So i apologise to her coz i place my expectations on myself, on her and in turn she was confused why i always treat her harshly..to the extent that coming to church for her would mean facing her greatest fear--daphne..

O now i rem in the train b4 wat i wrote above..i shared with her in deep manner of my past..so open to tell her wat jaz told me when i was deeply involved emotionally with a guy..i rem Jaz asked me (in mandarine) "don tell me that you love each other so deeply that you cant control?"..don crap..think bcoz i got this frm Jaz, that's why wen joanne told me sth abt 2 mths back that she did someth bcoz she cant control..

i replied the same thing i received from Jaz wen she corrected me (in sept 2005)..i msg her back.."don crap! wat do you mean by can't control? cut the bull"

notice this? "cant control"---an excuse that i gave Jaz, she gave me..similar excuse, similar response i gave her back..not at all comforting but harsh i would think..see..it's the things that i got from my past and when i see it happening in her life, i will use what i received and placed it upon her..harsh treatment i would say..O muz clarify, not that Jaz is harsh twds me, she was not, except that 2 worst mistakes i made that hurt her loads..broke to many pieces her trust in me)..but it's the way i treat myself that i use it on joanne---bcoz of my mistakes, i will quickly make a decision to change, to move on and so i will use this harsh treatment on joanne too..expecting her to quickly make a decision, change and move on...

Gosh..i am such an imperfect person..act we talked a lot..told her a lot of my thots..thots that i kept from her for as long as she is in church..(of course, i muz say i listened to her a lot alot too..haha..in case you who is reading my blog will think it's a monologue btw us..haha)..i would say we shared a lot..very open to each oth..)

It was my past expericences, my expectations, my insecurity, jealousy and lots other factors that attributed to my harsh treatment twds her..

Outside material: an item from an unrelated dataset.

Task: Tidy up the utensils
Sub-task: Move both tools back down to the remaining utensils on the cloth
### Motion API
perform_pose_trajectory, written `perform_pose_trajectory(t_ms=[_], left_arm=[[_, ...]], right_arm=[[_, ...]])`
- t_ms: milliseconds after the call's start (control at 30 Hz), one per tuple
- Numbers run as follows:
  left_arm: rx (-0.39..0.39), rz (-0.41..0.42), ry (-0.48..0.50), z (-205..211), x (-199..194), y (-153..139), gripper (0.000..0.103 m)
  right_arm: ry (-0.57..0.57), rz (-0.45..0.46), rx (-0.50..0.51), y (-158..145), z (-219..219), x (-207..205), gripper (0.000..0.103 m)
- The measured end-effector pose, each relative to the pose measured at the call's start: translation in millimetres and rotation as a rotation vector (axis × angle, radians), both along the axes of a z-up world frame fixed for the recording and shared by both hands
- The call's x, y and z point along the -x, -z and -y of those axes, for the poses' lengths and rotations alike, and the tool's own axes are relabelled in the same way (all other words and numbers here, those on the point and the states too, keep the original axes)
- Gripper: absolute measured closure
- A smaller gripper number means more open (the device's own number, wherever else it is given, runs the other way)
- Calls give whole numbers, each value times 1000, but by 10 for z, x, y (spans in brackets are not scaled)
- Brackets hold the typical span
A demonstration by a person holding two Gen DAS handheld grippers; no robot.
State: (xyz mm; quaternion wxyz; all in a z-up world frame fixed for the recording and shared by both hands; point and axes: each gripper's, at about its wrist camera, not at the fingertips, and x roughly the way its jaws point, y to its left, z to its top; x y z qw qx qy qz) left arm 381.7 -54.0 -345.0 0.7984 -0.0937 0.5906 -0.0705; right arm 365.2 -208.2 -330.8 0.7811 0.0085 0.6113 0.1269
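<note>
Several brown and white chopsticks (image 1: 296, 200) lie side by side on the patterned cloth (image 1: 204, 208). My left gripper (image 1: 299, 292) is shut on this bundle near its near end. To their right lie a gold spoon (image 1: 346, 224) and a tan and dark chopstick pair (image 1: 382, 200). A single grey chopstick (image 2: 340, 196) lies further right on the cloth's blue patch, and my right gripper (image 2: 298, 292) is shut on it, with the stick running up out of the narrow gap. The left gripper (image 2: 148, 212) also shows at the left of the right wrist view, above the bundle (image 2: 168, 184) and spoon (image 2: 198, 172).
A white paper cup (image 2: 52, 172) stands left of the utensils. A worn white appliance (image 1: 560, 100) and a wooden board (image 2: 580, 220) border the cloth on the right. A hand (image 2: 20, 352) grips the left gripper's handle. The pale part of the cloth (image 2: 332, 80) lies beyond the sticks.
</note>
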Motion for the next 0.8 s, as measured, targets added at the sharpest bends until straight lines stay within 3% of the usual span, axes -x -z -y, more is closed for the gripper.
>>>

But i truly wan to thank God..i told Joanne, I thank God for her in my life coz thru her, i see a lot of emotions hidden inside of me..so much more of me..much as i hop i am not that bad..i am..and i need God's grace..

she shared her thots on wat i told her, she mentioned that she kinda felt unfair but finally she understands why i treat her the way i treat her..and i replied..Yes, i agree it is unfair to her coz she is not me..it is not fair that i treat her harshly..that's why i said it's such a miracle that we act shared so much today..so much of clearing up that was accumulated over so many mths..

Just now on my way home,in Hanzhong's van..i was not feeling at peace in my heart, think it's Holy Spirit prompting, that i msg her if she's badly hurt over what i shared with her coz it's like a mental shock to her..info overload..so much of my thots twds her not told but finally revealed today..she replied yes she was badly hurt and we exchanged many smses..i told her if she needs, tel jaz abt it or oth sistas coz saying out might help her cope beta..den last qn she asked why i msg her the 1st msg n i explained it was bcoz i don feel peaceful..whe things were much resolved, she asked me why did i msg her..i told her abt not feeling peaceful in heart den i asked her why she asked n she replied coz at that pt she was act thinking abt wat i told her and den came my msg asking her..she was surprised..ha..i think it is anoth of God's just-in-time ploicy at work again..such nice timing..where to get unless God moves in peoples' hearts..haha..

anyway to end what's btw us today is, we had a good conversation and in our last few msgs, we both agreed that God has placed us in each other's life for a purpose..we thank God we were able to clear all that fogged our freindship over the past few mths..Halleujah, Praise God for His wonderful work of healing in our souls..

O i rem i told Joanne, Zhiling told me b4, sometimes God allowed us to go thru certain painful experience so that we may be able to help oths..den just now at NYDC, shu hui mentioned somthing that she rem Pst saying..sometimes when we have certain flaws in our character, God will send people with the similar flaws in our lives so that we can see each oth's flaws and change from it..better character..

haha..Joanne is my trigger point yet also bcoz of her, i can become a beta person..Most importantly, it is bcoz of Jesus and His gracious work in me despite my horrible flaws and mistakes that i can have HOPE to become a better person..Thank you Holy Spirit..Thank you Jesus..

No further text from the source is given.